**PROBLEM REQUIREMENTS**
Below are some records. Print exactly the lines between the one holding "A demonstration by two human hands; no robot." and the one holding "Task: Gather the", inclusive, and nothing else.

**PROVIDED MATERIAL**
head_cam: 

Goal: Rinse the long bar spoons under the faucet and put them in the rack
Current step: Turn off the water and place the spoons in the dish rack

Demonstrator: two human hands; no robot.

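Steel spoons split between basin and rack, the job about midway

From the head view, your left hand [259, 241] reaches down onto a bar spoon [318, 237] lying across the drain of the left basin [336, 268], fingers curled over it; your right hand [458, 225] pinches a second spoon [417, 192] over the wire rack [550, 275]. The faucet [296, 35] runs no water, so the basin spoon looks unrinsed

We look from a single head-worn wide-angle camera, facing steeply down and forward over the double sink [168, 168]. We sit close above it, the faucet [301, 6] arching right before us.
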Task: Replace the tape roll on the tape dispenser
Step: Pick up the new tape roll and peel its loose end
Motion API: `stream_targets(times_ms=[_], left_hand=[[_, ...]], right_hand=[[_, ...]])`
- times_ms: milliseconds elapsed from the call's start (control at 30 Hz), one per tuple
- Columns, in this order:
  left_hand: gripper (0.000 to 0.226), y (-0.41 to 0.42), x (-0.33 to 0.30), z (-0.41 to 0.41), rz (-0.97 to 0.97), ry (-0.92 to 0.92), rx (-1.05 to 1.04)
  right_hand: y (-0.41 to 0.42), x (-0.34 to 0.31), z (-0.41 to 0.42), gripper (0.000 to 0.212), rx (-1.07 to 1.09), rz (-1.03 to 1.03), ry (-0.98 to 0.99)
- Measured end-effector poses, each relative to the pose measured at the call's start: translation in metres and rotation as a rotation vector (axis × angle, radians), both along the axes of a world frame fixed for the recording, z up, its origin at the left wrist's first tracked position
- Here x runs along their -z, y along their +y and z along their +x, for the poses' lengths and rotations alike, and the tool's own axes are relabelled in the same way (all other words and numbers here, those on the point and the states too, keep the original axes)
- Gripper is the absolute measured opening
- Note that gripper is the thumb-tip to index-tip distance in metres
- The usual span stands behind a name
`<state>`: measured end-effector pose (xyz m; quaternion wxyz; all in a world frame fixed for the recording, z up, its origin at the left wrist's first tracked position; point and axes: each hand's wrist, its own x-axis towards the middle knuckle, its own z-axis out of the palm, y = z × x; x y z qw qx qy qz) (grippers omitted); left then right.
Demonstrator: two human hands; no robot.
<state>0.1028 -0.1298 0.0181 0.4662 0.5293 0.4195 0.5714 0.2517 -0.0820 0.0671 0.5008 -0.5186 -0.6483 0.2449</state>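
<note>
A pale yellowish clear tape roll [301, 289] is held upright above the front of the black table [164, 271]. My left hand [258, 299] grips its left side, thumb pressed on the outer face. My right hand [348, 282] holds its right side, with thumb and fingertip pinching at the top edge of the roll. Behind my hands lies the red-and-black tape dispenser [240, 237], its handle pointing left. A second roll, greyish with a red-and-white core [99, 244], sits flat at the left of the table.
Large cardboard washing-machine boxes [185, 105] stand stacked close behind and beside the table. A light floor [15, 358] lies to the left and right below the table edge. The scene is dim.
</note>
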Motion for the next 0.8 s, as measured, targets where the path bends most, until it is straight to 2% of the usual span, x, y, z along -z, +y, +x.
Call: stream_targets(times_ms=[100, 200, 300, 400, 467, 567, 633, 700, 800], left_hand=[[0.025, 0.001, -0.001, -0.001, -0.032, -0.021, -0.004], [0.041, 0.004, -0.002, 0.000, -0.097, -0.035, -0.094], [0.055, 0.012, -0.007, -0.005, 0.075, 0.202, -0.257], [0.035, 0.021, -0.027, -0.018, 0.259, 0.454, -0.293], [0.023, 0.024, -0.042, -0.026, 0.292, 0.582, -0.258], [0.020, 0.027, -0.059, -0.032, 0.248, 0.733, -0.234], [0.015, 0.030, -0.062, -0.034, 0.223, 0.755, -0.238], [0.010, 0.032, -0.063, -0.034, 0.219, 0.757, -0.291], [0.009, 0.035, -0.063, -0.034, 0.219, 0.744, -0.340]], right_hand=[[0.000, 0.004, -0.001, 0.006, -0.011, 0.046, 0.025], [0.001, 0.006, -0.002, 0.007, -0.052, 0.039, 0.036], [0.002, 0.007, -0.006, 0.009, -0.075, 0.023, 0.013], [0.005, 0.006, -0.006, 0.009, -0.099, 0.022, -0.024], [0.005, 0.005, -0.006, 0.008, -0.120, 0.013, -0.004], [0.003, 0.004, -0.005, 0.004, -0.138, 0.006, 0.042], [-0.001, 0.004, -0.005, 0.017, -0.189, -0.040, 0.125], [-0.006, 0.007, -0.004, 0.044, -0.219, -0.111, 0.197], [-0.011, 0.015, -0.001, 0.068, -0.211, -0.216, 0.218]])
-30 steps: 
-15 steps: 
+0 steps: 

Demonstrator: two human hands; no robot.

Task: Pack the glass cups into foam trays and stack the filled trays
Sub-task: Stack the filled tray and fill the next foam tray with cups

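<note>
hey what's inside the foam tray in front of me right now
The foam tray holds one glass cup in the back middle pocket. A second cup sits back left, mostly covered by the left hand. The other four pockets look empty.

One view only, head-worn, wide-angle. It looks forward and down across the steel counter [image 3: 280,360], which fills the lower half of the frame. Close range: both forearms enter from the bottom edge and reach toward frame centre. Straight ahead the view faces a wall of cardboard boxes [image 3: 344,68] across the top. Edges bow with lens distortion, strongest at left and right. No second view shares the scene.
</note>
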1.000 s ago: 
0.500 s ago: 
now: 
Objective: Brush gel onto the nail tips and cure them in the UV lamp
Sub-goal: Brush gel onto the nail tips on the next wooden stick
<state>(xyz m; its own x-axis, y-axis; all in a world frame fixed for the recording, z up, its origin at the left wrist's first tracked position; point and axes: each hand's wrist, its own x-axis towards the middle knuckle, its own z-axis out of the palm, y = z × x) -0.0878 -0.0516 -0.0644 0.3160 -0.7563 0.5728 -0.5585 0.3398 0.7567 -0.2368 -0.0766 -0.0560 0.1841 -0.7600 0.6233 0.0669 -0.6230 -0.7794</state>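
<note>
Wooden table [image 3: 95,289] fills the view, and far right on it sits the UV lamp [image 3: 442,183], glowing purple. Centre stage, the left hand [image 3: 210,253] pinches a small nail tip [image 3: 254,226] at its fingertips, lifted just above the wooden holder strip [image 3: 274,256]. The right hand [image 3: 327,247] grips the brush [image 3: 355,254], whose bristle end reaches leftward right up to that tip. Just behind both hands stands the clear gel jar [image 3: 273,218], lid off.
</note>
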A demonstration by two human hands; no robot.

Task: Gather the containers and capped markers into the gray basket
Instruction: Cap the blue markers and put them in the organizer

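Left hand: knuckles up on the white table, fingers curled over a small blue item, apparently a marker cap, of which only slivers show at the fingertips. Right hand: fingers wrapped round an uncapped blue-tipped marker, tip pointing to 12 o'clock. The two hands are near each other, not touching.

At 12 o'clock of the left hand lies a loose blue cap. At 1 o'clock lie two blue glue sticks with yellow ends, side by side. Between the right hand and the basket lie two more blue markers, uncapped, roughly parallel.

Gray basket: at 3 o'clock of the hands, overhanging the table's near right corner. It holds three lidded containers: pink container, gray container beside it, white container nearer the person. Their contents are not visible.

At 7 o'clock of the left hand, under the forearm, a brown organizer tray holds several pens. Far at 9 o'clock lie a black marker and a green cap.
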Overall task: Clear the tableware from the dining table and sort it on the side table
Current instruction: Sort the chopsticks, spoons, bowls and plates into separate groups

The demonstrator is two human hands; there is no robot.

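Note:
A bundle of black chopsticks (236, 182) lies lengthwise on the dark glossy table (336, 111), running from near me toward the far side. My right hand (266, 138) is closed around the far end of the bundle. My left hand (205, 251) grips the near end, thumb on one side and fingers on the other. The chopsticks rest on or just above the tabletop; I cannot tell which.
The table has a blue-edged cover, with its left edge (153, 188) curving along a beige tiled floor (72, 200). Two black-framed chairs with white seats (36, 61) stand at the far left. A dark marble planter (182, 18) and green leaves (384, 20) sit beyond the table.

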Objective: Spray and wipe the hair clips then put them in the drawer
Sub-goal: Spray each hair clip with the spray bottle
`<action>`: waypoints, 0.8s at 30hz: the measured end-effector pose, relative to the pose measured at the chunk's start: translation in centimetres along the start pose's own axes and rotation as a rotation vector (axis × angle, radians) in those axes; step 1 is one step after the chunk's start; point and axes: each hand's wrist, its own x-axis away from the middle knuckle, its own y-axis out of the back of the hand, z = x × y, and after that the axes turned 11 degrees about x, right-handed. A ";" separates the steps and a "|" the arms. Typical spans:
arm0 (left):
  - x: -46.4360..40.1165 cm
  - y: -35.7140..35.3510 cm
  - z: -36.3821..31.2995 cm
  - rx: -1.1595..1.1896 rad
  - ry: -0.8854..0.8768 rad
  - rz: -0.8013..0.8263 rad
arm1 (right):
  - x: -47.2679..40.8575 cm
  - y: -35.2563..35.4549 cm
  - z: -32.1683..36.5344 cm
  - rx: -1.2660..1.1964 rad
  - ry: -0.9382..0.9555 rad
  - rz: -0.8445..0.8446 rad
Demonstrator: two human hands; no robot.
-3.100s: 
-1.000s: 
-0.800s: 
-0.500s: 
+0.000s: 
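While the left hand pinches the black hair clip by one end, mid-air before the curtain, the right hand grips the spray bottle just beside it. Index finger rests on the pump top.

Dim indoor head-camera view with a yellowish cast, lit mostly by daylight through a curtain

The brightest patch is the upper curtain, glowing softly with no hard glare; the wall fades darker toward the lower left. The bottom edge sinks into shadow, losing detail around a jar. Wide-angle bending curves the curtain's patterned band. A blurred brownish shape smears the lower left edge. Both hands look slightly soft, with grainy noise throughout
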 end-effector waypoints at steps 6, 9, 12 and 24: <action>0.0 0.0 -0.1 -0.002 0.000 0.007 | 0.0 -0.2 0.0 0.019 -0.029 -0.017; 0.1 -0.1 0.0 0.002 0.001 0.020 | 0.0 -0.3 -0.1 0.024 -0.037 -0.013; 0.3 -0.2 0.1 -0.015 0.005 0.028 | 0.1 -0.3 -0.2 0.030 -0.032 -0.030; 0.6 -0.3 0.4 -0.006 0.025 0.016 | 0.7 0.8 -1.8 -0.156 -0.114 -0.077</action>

**EXERCISE SOLUTION**
A demonstration by two human hands; no robot.

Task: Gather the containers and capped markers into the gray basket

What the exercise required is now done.